Thursday, December 21, 2006

False Hoods

I know what it's like to try to relate to different types of people. Sometimes, we may feel as if we need to change the way we talk or conform to what we assume to be their social norms. Heck, some of us even have a tendency to automatically, unknowingly adopt the accents of others.

I get that. I understand that. Sometimes I do it myself.

That said, some folks just take it too far. If you're fond of Black people or if you'd like to reach out to some Black folks, for whatever reason, feel free to do just that.
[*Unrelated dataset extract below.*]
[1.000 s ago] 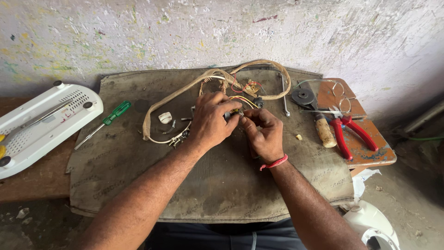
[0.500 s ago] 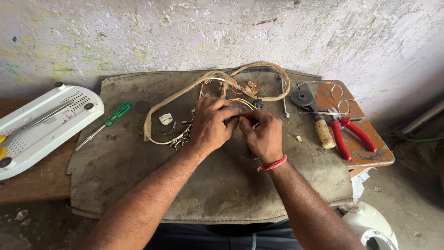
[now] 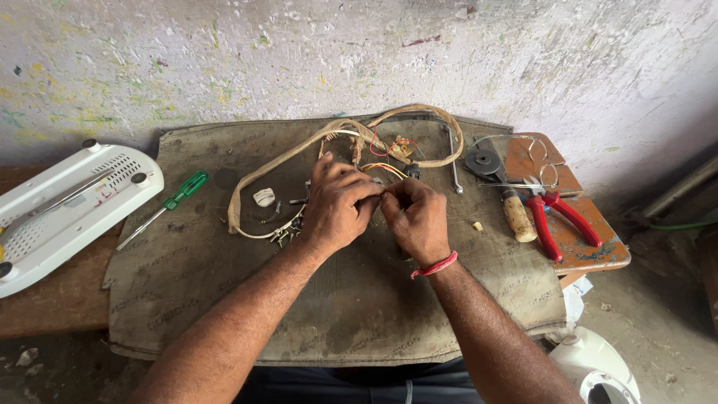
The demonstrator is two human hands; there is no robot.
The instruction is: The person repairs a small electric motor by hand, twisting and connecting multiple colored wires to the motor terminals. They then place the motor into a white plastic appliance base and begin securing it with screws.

Please, do me a favor, though, and resist the urge to pull out your fake "hood" lingo.

I've had multiple encounters, over the past several months, where non-Black people have gone to one extreme or the other.

Nann Nigga.
In some cases, I've had non-Blacks greet and carry on coversations with me in a very different way than I've seen them speaking to others. Not everything has to end in "yo." I don't need you calling me "pimp" every time you see me. And it's certainly not acceptable for you to call me "nigga" - under ANY circumstances.

Some people reach comfort-zones where they decide to call each other all kinds of things that might offend a stranger. That's their business. How I allow people to treat me is MINE and it doesn't include the n-word.

Don't put on that False Hood act to relate to me. Be you and I'll either dig you or I won't. If I don't, maybe that's my loss. But all that False Hood shit is just trying too damned hard.

"I don't listen to Hip Hop."
In another situation, someone said a big reason he doesn't talk to many Black people was the fact that he doesn't like Hip Hop. I can't sugar-coat this one. That's plain ol' ignorant.

Newsflash: Not every Black person likes Hip Hop music, but even if that weren't the case, it IS possible to carry on a conversation with an African-American on topics other than music.

No, really.

Between these two extremes and articles like this one from CNN, I'm not feeling terribly optimistic about minimizing the racial divide in this country.

It's amazing how people think they're so racially and culturally enlightened, then are convinced that they ought to have the right to call me "nigga." (And, somehow, I'm the bad guy for objecting.)


Anonymous said...

Fortunately, I haven't had that happen to me in awhile. And I am afraid you are right about the racial divide as well.

Anonymous said...

Why do people bother denying that they are racist?? I often times wonder about that. White people really come up to you and say nigga like you guys are pals?? Wow.

West said...

To be fair (and maybe I didn't phrase this properly in my post), it's not like this has happened a ton of times, but one time was really recent.

Others have to do with similar incidents - some of which happened to me and some happened to others.